A meteorologist (amateur or professional, I'm not sure) claimed it would be the storm of the decade. A storm to rival the Hanukkah Eve storm which happened before I moved here so I don't have that day in my mind to compare. One time while living here though, we had a windstorm that created waves on the normally placid Lake Washington. I was driving over the bridge and the waves swept over the railing and crashed around the roadway. Someone told me that during that windstorm they had to grab onto a pole as to not be blown away.
With all this in mind, I am imaging something pretty ferocious today. I'm imagining not just leaves, but whole, thick branches swirling through the air, slapping against the sides of buildings and collapsing with tinny thumps on top of parked cars. I am imaging hats flying off heads, scarves untwirling themselves from around necks and into the wild air, coats flapping back like capes, hair being blown into wild nests. I imagine umbrellas sucked inside out so their wire skeletons are completely exposed. I am imaging dazed birds pounding their winds as they fight to fly against the pressure of the oncoming wind. But I hope the birds and all the other animals find somewhere safe to huddle and wait out the wind. I saw a cat outside earlier and I wanted to tell it to go home! But it would have just looked at me that way cats do, eyes slanted, an expression of disinterest on it's fuzzy face.

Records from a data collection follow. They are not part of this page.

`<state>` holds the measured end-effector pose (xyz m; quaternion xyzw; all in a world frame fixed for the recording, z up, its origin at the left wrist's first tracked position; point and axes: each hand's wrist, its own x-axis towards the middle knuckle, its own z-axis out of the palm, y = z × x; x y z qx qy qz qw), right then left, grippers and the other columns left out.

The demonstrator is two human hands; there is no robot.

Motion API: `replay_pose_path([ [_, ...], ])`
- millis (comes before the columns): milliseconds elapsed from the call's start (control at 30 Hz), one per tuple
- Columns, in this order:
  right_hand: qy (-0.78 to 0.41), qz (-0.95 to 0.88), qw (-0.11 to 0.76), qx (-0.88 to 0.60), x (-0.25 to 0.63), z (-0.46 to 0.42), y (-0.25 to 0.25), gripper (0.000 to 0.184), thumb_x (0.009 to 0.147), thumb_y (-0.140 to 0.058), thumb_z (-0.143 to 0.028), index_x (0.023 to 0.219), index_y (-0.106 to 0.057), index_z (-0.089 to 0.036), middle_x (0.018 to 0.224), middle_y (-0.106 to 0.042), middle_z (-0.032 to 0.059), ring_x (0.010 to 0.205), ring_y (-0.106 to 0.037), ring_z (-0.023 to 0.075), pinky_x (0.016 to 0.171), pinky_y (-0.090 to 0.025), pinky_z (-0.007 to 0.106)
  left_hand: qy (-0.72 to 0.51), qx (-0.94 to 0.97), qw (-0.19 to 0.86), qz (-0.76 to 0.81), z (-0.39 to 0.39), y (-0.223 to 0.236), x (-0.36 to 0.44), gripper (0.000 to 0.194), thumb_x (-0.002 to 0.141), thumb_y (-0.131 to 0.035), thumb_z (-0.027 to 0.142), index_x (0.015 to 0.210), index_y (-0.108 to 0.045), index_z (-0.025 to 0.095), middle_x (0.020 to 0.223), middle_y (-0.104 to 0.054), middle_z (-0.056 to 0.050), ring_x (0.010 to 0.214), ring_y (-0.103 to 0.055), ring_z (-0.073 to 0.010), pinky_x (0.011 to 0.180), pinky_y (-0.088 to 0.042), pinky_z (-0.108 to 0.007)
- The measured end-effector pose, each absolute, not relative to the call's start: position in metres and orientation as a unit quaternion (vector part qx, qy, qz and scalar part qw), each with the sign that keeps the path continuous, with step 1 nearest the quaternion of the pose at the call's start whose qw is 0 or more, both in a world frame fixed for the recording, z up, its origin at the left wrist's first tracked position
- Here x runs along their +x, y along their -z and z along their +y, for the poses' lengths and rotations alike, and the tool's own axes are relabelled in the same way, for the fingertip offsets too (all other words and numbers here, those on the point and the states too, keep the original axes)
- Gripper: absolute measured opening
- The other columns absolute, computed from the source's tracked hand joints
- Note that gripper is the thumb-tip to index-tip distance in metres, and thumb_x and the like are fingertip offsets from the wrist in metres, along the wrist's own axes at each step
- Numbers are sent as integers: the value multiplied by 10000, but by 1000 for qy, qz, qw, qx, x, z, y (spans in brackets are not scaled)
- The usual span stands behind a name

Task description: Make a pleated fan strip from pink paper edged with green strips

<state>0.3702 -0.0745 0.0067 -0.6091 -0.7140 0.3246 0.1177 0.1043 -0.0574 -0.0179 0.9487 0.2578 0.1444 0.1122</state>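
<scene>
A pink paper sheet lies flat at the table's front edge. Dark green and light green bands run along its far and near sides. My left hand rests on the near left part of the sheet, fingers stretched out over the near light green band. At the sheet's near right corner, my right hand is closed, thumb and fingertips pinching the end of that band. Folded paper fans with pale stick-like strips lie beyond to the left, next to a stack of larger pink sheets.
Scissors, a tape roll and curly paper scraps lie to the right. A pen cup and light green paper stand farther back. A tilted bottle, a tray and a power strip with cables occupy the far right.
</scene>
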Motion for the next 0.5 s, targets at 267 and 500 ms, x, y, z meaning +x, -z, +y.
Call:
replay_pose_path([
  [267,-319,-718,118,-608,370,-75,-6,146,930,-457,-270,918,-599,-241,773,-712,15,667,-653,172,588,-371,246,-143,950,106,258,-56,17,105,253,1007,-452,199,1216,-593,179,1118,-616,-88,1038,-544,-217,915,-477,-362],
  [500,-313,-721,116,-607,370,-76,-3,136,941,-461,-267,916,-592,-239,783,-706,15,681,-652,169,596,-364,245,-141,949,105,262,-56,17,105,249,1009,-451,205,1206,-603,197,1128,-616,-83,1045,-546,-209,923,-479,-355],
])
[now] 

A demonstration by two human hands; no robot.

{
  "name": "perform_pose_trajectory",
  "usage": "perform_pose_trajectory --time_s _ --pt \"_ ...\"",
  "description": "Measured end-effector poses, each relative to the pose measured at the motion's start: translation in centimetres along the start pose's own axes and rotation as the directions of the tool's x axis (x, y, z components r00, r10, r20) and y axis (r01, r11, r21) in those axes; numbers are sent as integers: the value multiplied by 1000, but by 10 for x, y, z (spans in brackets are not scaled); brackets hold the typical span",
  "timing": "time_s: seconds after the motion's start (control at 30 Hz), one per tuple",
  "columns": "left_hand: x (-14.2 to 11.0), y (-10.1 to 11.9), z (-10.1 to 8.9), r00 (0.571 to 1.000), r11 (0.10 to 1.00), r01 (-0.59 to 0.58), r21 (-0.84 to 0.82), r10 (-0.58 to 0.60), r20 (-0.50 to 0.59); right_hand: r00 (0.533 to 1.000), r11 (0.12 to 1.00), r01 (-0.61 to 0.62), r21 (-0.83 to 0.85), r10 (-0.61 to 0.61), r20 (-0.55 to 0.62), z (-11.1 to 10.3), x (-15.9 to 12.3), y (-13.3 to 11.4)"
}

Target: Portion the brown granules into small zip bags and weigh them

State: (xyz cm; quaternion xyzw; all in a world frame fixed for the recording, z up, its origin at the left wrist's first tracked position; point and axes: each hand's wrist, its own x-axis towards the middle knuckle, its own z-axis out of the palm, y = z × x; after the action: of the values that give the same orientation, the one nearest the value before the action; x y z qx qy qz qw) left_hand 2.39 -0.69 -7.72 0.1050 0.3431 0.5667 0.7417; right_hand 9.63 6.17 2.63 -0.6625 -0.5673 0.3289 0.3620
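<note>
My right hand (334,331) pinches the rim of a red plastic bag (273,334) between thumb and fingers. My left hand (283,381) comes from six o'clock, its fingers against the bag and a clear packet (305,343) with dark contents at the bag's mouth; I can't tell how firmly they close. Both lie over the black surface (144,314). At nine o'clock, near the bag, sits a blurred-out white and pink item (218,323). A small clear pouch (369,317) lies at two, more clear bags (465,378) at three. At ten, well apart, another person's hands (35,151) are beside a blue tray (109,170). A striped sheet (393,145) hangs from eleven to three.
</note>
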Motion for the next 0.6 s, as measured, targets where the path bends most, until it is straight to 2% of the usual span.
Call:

A long time ago when I lived on the North Coast in California, we had a wild windstorm overnight. It was exciting to hear the wind pound against the window, to know outside the world was swept into a kind of frenzied chaos. The next day was calm, but all the trees that lined the freeway were toppled over. there roots exposed. It was sad. They had once been strong, thick trunked trees. They must have been trees for at least thirty years. But it all ended in one night, and they weren't trees anymore, they were wood slumped along the freeway.